It is my current understanding that 2 consecutive CPETs, separated by a 24 hour period, is the golden standard for objectively assessing PEM/PENE.
In the future perhaps the 2-day CPET test may become the gold standard for objectively measuring PEM, but at the moment this test lacks the research and validation that would make it the gold standard.
In particular, it is not known whether doing worse on the second day of the 2-day CPET test is unique to ME/CFS, or whether patients with other diseases might also do worse on the second day.
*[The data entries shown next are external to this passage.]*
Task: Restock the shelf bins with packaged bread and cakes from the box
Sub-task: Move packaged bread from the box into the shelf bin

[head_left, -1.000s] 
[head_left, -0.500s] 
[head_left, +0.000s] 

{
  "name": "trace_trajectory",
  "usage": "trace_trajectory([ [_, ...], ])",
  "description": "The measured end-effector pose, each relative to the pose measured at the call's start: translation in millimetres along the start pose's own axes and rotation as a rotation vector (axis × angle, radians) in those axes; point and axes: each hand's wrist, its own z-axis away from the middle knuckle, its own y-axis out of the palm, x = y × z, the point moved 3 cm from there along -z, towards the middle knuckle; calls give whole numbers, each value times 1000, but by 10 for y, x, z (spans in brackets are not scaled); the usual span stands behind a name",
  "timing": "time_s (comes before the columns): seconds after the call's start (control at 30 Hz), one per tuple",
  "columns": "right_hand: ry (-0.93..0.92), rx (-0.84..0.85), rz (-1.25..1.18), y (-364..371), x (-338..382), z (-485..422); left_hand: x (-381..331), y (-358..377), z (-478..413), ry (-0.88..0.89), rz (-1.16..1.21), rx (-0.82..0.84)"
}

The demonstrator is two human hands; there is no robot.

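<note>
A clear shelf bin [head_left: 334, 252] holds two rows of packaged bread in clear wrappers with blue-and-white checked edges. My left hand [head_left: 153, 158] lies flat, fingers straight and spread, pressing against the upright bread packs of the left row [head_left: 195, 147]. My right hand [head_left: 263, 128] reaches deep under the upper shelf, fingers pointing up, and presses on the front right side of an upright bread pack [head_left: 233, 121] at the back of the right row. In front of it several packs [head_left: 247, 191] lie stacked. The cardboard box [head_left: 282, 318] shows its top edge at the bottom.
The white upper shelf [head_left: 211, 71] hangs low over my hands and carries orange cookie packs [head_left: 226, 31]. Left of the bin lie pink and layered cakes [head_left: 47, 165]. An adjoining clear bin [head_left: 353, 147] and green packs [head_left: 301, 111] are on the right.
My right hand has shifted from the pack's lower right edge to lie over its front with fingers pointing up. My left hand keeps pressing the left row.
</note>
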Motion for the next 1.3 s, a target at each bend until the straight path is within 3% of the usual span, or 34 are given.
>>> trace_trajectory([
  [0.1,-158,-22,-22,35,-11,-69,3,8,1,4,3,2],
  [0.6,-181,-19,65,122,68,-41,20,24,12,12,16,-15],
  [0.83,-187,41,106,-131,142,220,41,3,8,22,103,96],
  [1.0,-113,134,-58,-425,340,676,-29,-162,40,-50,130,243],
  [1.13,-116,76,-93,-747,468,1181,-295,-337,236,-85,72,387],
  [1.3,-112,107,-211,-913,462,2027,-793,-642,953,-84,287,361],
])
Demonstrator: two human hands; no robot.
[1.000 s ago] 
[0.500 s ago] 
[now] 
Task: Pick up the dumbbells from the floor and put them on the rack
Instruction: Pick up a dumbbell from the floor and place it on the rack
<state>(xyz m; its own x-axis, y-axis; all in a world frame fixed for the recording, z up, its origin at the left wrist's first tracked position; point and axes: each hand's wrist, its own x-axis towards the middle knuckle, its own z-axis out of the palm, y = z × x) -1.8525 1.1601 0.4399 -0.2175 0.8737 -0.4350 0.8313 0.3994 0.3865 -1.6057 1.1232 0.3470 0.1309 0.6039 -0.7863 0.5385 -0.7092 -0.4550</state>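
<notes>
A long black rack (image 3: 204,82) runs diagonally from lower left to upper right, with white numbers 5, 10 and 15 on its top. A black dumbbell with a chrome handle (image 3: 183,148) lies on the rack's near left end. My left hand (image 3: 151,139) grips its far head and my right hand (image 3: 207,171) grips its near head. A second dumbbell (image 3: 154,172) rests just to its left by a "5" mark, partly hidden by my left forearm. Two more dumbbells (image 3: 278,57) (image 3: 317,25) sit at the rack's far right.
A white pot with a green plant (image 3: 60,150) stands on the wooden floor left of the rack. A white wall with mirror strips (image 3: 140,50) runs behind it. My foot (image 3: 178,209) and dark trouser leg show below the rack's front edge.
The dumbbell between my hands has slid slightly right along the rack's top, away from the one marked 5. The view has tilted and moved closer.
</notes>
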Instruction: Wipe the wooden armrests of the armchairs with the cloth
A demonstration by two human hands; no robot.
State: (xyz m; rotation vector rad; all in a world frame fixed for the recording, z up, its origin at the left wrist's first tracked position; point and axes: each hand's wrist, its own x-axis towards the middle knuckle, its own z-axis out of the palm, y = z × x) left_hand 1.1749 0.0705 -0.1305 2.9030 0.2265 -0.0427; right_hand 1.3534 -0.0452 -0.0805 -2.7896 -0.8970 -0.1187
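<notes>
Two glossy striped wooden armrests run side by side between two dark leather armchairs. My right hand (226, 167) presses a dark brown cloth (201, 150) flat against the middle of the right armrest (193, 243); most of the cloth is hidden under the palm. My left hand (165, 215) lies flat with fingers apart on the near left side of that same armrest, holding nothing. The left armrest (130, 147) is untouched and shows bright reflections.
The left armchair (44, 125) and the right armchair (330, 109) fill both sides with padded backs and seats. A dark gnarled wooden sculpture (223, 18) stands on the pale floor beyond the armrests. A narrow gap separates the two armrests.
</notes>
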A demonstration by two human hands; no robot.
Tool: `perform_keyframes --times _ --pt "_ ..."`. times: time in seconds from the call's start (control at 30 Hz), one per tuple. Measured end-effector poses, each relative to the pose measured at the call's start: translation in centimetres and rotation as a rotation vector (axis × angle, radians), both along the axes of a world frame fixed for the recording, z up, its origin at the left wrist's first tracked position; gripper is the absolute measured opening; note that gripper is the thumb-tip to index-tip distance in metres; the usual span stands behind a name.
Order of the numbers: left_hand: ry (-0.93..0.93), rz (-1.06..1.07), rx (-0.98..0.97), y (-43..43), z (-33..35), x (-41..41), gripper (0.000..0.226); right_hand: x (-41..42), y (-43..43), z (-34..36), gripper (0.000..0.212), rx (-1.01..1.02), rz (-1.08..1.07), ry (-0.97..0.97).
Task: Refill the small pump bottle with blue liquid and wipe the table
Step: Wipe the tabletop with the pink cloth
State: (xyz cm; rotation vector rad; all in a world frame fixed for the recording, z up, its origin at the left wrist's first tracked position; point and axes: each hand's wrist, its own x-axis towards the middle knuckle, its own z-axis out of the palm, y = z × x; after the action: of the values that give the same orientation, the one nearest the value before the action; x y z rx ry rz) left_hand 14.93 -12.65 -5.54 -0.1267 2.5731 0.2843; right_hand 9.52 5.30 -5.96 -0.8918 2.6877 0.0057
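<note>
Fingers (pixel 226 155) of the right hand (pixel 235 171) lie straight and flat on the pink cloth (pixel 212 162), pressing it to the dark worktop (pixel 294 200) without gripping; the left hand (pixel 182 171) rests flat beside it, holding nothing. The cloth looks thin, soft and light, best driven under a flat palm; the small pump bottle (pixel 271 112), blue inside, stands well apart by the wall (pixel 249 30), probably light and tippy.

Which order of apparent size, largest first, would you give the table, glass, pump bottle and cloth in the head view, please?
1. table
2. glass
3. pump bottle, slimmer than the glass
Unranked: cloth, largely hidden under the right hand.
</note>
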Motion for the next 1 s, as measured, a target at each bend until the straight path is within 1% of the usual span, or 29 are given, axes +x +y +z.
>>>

For the handful of other diseases that this test has been tried on, all patients show a normal repeat CPET performance; only ME/CFS patients have a worse repeat CPET performance. But you really need to validate this test on hundreds of diseases before you can have confidence in it.
Also, if you are a patient with only mental PEM, but not physical PEM, it is doubtful that the 2-day CPET test would apply to you.
Furthermore, I am not aware of any studies that have validated the 2-day CPET test on a range of patients with different ME/CFS severity (mild, moderate and severe ME/CFS). It is possible that many of the mild ME/CFS patients would not perform worse on the second day, in which case, this test may not be appropriate for diagnosis of mild ME/CFS.
If you had access to a 2-day CPET test it would certainly be worth doing, but I would not as yet call it a gold standard for either a PEM or ME/CFS diagnosis. I certainly think this discovery of worse second day repeat CPET performance in ME/CFS patients is of huge significance; but more research is needed to take this forward.
Though the single day CPET test is a gold standard for measuring athletic performance in the healthy.